**WHAT IS NEEDED:** Line by line, write out the material exactly.

**PROVIDED DATA:**
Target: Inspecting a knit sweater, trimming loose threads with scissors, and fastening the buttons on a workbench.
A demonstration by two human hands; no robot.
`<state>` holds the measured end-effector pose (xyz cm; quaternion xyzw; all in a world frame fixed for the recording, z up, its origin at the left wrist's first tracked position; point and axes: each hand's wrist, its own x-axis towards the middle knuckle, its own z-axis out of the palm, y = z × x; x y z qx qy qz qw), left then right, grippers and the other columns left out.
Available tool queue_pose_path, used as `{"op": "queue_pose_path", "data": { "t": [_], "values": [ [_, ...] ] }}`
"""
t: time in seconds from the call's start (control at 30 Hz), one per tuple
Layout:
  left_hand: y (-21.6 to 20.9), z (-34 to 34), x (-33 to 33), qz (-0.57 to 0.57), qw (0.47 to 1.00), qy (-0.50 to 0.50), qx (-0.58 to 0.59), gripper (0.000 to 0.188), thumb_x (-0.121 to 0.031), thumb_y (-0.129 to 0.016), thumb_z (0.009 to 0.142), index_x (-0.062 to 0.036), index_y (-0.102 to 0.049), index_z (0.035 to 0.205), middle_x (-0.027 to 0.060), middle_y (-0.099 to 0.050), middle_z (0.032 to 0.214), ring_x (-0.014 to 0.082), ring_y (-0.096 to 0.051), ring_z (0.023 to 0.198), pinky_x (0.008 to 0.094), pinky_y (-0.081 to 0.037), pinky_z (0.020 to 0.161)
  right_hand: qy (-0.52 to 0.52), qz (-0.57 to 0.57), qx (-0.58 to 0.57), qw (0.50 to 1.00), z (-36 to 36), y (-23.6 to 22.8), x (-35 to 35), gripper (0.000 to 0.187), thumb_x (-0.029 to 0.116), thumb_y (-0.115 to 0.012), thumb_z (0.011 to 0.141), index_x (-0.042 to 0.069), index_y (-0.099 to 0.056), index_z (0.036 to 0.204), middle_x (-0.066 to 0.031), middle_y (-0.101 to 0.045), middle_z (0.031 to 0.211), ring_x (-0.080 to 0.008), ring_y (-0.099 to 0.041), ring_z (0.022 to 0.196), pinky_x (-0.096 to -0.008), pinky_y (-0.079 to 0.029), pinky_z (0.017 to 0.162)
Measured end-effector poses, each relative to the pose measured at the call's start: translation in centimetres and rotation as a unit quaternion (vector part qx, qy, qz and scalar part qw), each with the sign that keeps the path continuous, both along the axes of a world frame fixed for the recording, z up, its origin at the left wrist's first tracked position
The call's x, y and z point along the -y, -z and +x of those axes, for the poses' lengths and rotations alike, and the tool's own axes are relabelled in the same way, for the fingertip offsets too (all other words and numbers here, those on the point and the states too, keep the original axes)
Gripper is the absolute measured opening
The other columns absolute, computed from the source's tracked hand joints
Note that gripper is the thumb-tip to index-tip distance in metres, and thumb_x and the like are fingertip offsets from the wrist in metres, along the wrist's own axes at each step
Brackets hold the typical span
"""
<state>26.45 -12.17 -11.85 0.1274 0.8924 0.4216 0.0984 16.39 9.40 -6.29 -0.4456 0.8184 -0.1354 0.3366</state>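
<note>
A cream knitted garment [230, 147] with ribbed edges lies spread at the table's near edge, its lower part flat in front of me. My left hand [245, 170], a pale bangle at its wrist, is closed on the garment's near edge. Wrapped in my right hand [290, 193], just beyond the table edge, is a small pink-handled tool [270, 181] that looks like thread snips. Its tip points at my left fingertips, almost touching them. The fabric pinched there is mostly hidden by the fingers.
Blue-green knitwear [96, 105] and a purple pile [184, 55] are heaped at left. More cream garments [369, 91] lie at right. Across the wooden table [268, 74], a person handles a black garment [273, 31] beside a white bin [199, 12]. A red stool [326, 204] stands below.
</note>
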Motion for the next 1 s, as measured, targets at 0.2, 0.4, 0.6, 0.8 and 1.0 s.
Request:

**TASK RESPONSE:**
Target: Inspecting a knit sweater, trimming loose threads with scissors, and fastening the buttons on a workbench.
A demonstration by two human hands; no robot.
`<state>` holds the measured end-effector pose (xyz cm; quaternion xyzw; all in a world frame fixed for the recording, z up, its origin at the left wrist's first tracked position; point and axes: each hand's wrist, its own x-axis towards the middle knuckle, its own z-axis out of the palm, y = z × x; x y z qx qy qz qw), left then right, grippers and the other columns left out.
Available tool queue_pose_path, used as `{"op": "queue_pose_path", "data": { "t": [_], "values": [ [_, ...] ] }}`
"""
t: time in seconds from the call's start (control at 30 Hz), one per tuple
Layout:
  left_hand: y (-21.6 to 20.9), z (-34 to 34), x (-33 to 33), qz (-0.57 to 0.57), qw (0.47 to 1.00), qy (-0.50 to 0.50), qx (-0.58 to 0.59), gripper (0.000 to 0.188), thumb_x (-0.121 to 0.031), thumb_y (-0.129 to 0.016), thumb_z (0.009 to 0.142), index_x (-0.062 to 0.036), index_y (-0.102 to 0.049), index_z (0.035 to 0.205), middle_x (-0.027 to 0.060), middle_y (-0.099 to 0.050), middle_z (0.032 to 0.214), ring_x (-0.014 to 0.082), ring_y (-0.096 to 0.051), ring_z (0.023 to 0.198), pinky_x (0.008 to 0.094), pinky_y (-0.081 to 0.037), pinky_z (0.020 to 0.161)
  right_hand: qy (-0.52 to 0.52), qz (-0.57 to 0.57), qx (-0.58 to 0.57), qw (0.50 to 1.00), z (-36 to 36), y (-23.6 to 22.8), x (-35 to 35), gripper (0.000 to 0.187), thumb_x (-0.029 to 0.116), thumb_y (-0.115 to 0.012), thumb_z (0.011 to 0.141), index_x (-0.042 to 0.069), index_y (-0.099 to 0.056), index_z (0.036 to 0.204), middle_x (-0.066 to 0.031), middle_y (-0.101 to 0.045), middle_z (0.031 to 0.211), ring_x (-0.080 to 0.008), ring_y (-0.099 to 0.041), ring_z (0.022 to 0.196), pinky_x (-0.096 to -0.008), pinky_y (-0.079 to 0.029), pinky_z (0.017 to 0.162)
Measured end-effector poses, each relative to the pose measured at the call's start: translation in centimetres and rotation as a unit quaternion (vector part qx, qy, qz and scalar part qw), each with the sign that keeps the path continuous, both along the axes of a world frame fixed for the recording, z up, its origin at the left wrist's first tracked position
The call's x, y and z point along the -y, -z and +x of those axes, for the poses' lengths and rotations alike, and the tool's own axes are relabelled in the same way, for the fingertip offsets too (all other words and numbers here, those on the point and the states too, keep the original axes)
Gripper is the absolute measured opening
The other columns absolute, computed from the source's tracked hand joints
Note that gripper is the thumb-tip to index-tip distance in metres, and thumb_x and the like are fingertip offsets from the wrist in metres, along the wrist's own axes at each step
Brackets hold the typical span
"""
<state>26.45 -12.17 -11.85 0.1274 0.8924 0.4216 0.0984 16.39 9.40 -6.29 -0.4456 0.8184 -0.1354 0.3366</state>
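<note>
A cream knitted garment [230, 147] with ribbed edges lies spread at the table's near edge, its lower part flat in front of me. My left hand [245, 170], a pale bangle at its wrist, is closed on the garment's near edge. Wrapped in my right hand [290, 193], just beyond the table edge, is a small pink-handled tool [270, 181] that looks like thread snips. Its tip points at my left fingertips, almost touching them. The fabric pinched there is mostly hidden by the fingers.
Blue-green knitwear [96, 105] and a purple pile [184, 55] are heaped at left. More cream garments [369, 91] lie at right. Across the wooden table [268, 74], a person handles a black garment [273, 31] beside a white bin [199, 12]. A red stool [326, 204] stands below.
</note>
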Motion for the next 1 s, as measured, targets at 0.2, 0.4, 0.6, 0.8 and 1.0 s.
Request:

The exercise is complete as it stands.